**Brief:** Give an exact copy of the data that follows.
Raw data section start
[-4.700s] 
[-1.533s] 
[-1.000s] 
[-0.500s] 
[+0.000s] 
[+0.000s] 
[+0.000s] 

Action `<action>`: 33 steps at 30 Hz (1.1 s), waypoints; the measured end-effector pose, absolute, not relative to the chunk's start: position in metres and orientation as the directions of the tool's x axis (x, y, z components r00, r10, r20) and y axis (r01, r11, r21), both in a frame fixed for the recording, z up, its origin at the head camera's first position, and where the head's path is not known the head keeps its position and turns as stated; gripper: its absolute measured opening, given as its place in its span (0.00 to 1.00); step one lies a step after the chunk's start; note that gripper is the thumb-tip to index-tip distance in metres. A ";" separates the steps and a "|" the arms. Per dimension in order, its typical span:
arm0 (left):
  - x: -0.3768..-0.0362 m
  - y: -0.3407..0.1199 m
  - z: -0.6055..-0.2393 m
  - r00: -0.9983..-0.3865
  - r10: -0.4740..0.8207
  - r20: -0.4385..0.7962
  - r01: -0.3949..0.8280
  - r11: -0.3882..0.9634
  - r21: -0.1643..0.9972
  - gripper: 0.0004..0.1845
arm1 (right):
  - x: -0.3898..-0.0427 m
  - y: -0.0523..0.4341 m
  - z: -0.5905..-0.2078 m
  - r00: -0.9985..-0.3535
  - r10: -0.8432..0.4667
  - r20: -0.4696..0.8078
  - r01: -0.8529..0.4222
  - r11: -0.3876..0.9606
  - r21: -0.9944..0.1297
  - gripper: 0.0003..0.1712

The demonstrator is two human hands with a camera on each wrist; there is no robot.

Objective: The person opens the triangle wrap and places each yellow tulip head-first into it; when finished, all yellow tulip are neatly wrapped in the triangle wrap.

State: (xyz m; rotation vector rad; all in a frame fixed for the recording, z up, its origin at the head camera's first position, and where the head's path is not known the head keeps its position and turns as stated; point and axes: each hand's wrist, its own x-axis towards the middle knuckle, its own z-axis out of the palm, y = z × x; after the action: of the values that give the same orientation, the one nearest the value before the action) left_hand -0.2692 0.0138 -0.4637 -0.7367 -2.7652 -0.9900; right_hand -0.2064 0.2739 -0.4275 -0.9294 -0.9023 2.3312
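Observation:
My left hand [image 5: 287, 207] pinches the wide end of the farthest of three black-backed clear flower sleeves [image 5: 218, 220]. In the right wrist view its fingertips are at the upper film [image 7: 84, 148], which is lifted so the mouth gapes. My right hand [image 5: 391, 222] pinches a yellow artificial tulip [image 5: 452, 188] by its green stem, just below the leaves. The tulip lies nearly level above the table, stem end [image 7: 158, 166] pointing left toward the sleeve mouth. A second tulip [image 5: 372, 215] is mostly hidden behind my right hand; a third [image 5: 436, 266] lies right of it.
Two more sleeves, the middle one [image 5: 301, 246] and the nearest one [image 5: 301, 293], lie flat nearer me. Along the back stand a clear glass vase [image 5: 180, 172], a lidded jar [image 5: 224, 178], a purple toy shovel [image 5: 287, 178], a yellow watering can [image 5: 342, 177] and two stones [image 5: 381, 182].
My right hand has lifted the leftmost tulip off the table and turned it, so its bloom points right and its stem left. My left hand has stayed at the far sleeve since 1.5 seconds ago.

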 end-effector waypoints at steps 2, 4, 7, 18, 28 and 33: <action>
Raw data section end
**Worked solution:**
[-4.700s] 
[-1.533s] 
[-1.000s] 
[-0.500s] 
[+0.000s] 
[+0.000s] 
[+0.000s] 

Action `<action>`: 33 steps at 30 Hz (1.1 s), waypoints; the measured end-effector pose, absolute, not relative to the chunk's start: position in metres and orientation as the directions of the tool's x axis (x, y, z components r00, r10, r20) and y axis (r01, r11, r21), both in a frame fixed for the recording, z up, its origin at the head camera's first position, and where the head's path is not known the head keeps its position and turns as stated; gripper: its absolute measured opening, given as its place in its span (0.00 to 1.00); step one lies a step after the chunk's start; note that gripper is the thumb-tip to index-tip distance in metres. A ";" separates the steps and a "|" the arms. Per dimension in order, its typical span:
arm0 (left):
  - x: -0.3768..-0.0362 m
  - y: -0.3407..0.1199 m
  - z: -0.6055..-0.2393 m
  - r00: -0.9983..-0.3865
  - r10: -0.4740..0.8207
  - r20: -0.4385..0.7962
  - r01: -0.3949..0.8280
  - r11: -0.3882..0.9634
  - r21: -0.1643..0.9972
  - gripper: 0.0004..0.1845
arm1 (right):
  - x: -0.3898..-0.0427 m
  - y: -0.0523..0.4341 m
  - z: -0.5905..-0.2078 m
  - r00: -0.9985..-0.3535
  - r10: -0.8432..0.4667
  - r20: -0.4696..0.8078
  - r01: -0.8529..0.4222
  - r11: -0.3876..0.9606
  - r21: -0.9944..0.1297
  - gripper: 0.0003..0.1712

The demonstrator is two human hands with a camera on each wrist; there is no robot.

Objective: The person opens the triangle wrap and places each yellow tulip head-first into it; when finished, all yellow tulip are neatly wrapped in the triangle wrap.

State: (xyz m; rotation vector rad; all in a frame fixed for the recording, z up, its origin at the head camera's first position, and where the head's path is not known the head keeps its position and turns as stated; point and axes: each hand's wrist, its own x-axis towards the middle knuckle, its own z-axis out of the palm, y = z × x; after the action: of the values that give the same orientation, the one nearest the value before the action) left_hand -0.2692 0.0138 -0.4637 -0.7367 -2.7652 -0.9900; right_hand -0.2064 0.2739 -0.4275 -0.9294 -0.9023 2.3312
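Observation:
My left hand [image 5: 287, 207] pinches the wide end of the farthest of three black-backed clear flower sleeves [image 5: 218, 220]. In the right wrist view its fingertips are at the upper film [image 7: 84, 148], which is lifted so the mouth gapes. My right hand [image 5: 391, 222] pinches a yellow artificial tulip [image 5: 452, 188] by its green stem, just below the leaves. The tulip lies nearly level above the table, stem end [image 7: 158, 166] pointing left toward the sleeve mouth. A second tulip [image 5: 372, 215] is mostly hidden behind my right hand; a third [image 5: 436, 266] lies right of it.
Two more sleeves, the middle one [image 5: 301, 246] and the nearest one [image 5: 301, 293], lie flat nearer me. Along the back stand a clear glass vase [image 5: 180, 172], a lidded jar [image 5: 224, 178], a purple toy shovel [image 5: 287, 178], a yellow watering can [image 5: 342, 177] and two stones [image 5: 381, 182].
My right hand has lifted the leftmost tulip off the table and turned it, so its bloom points right and its stem left. My left hand has stayed at the far sleeve since 1.5 seconds ago.
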
 end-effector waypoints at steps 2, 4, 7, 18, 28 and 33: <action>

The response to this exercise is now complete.